In-Depth
CA XOsoft Delivers Continuity Confidence
There's no such thing as perfect disaster readiness, but you can still make important decisions to protect your data.
Whenever a pitch comes across my desk from a press relations agency claiming that they can provide access to a customer who has achieved “perfect security” or “perfect disaster readiness” using their client's product, I am instantly intrigued. Having boots on the ground after most major disasters of the past 20 years, whether as a journalist or as a consultant supporting one of my clients, I have seen nothing to suggest that any strategy leveraging any disaster recovery (DR) product can deliver perfect preparedness for events such as blackouts, fires, floods, earthquakes, tornados, or hurricanes.
The reason is simple: Disasters do not evolve according to a predefined script or scenario. The only real constant about disasters is their lack of predictability: disasters throw proverbial curve balls at your continuity plan. They stress recovery strategies to their breaking point and test the innovation and tenacity of your recovery team.
This explains why there are no gurus of disaster recovery, no masters of disaster. The collective view of those involved in a recovery effort, assuming their companies survive the test, is more often than not, “We were lucky.” Hardly guru speak.
Last week, when such a story pitch arrived, involving the University of Texas at Brownsville and Texas Southmost College (UTB/TSC) and their “readiness” for a repeat of a hurricane such as 2005’s Katrina or Rita, I had my doubts. When CA XOsoft was mentioned in connection with the claim, I confess that I was surprised by the hubris of the vendor’s marketeers. I decided to chat with the folks at UT Brownsville to see whether their view matched the PR spin.

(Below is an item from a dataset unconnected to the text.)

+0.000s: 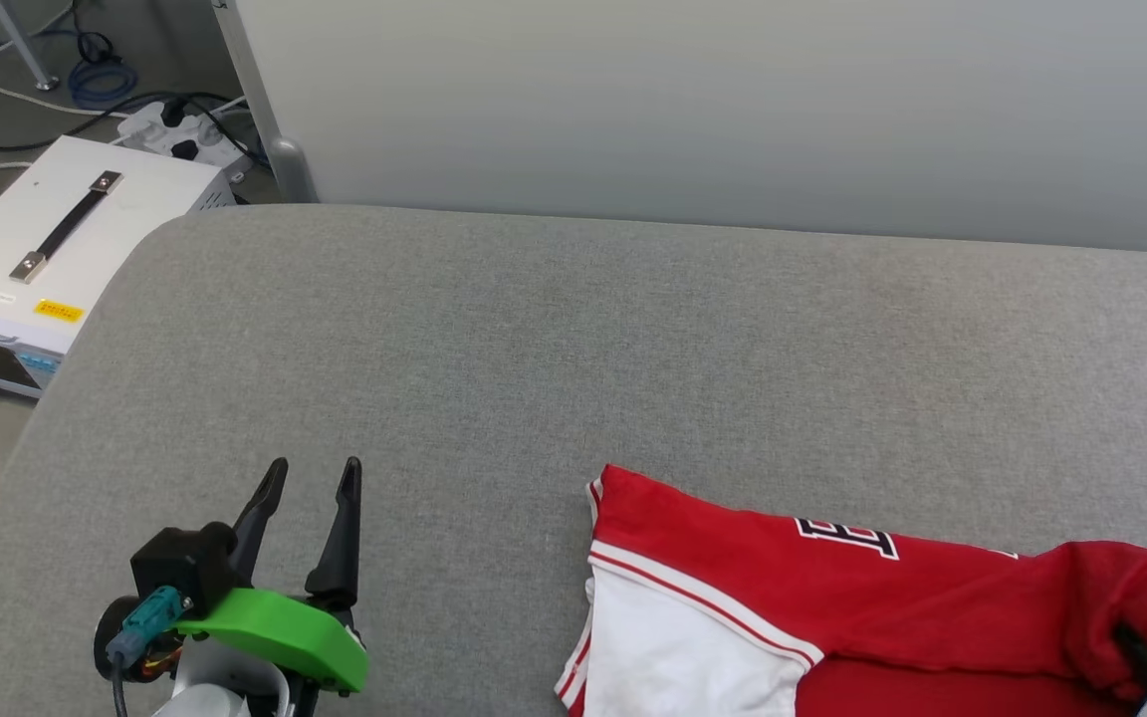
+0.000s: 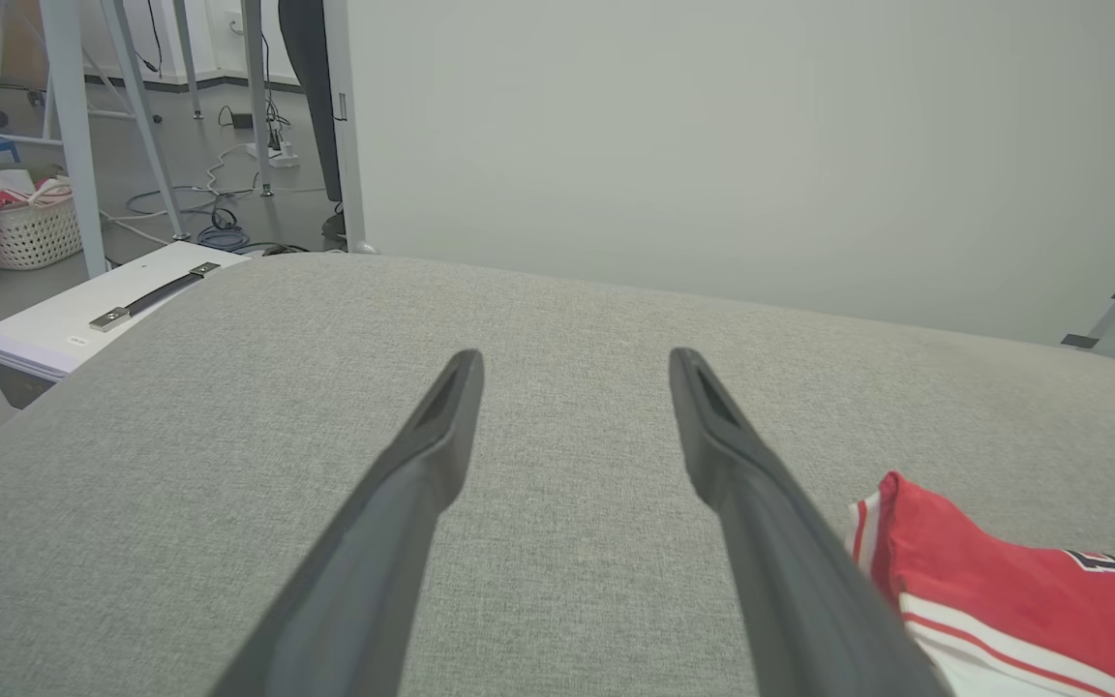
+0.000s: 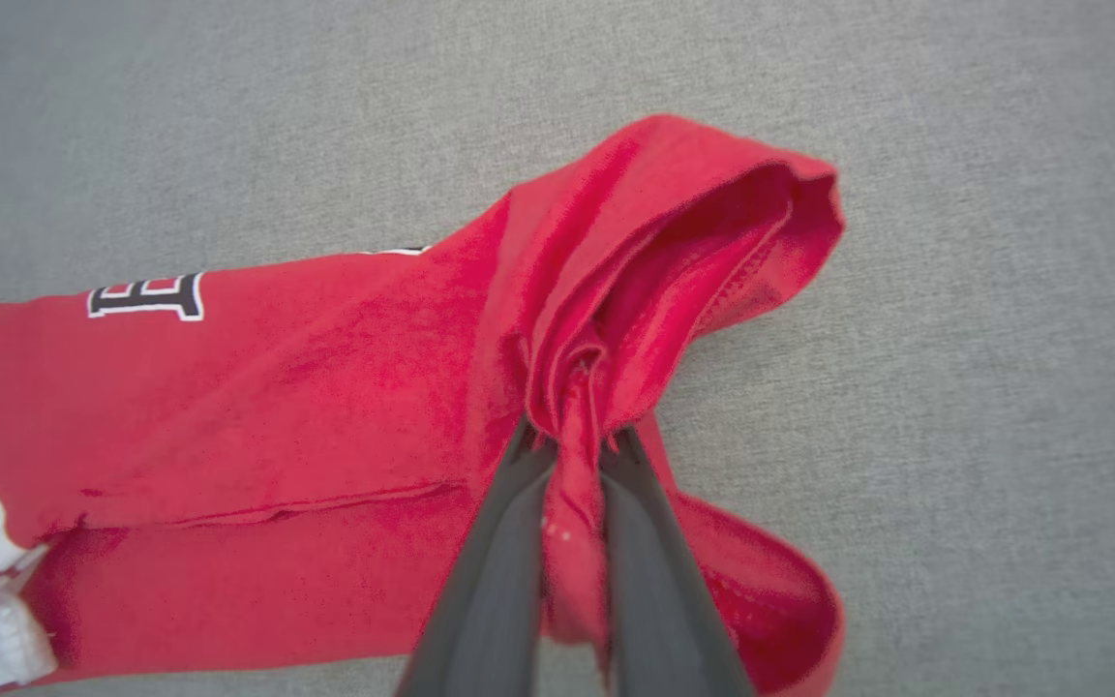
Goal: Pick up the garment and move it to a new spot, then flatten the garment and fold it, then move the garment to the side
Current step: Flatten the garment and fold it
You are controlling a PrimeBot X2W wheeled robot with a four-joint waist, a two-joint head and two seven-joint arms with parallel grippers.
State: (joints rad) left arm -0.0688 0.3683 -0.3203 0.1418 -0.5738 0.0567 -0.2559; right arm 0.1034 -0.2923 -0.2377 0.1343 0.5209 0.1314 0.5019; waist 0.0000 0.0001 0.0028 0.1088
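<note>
The garment [image 1: 832,607], a red jersey with a white sleeve and striped trim, lies at the lower right of the grey padded table [image 1: 573,349]; black white-outlined lettering shows on it. In the right wrist view my right gripper [image 3: 572,440] is shut on a bunched fold of the garment [image 3: 325,387] near its hem end, lifting that fold. My left gripper [image 1: 313,473] stands open over bare table at the lower left, well to the left of the jersey. In the left wrist view the left gripper [image 2: 572,363] has nothing between its fingers, and the garment [image 2: 1003,581] lies to its right.
A white equipment case [image 1: 46,249] with a black handle sits on the floor beyond the table's left edge, with cables [image 1: 175,119] behind it. A pale partition wall [image 1: 733,110] runs along the table's far edge. A basket [image 2: 30,227] with red cloth stands on the floor.
</note>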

After speaking with Doug Ferrier, Dean of UTB/TSC, and Brian Matthews, Computer User Services Specialist II from the UTB/TSC’s technical support organization, I found that they were more modest in their resiliency claims. As they explained their strategy, there wasn’t a hint of hype.
On a campus just 30 miles from the Gulf of Mexico, Ferrier explained, his group was keenly aware that it had dodged two major disasters in 2005—including Hurricane Rita, which played havoc with another college campus in Beaumont. The event sent Ferrier back to the campus disaster recovery plan, written several years ago, and an assessment of whether the existing plan would still work if needed to recover critical applications.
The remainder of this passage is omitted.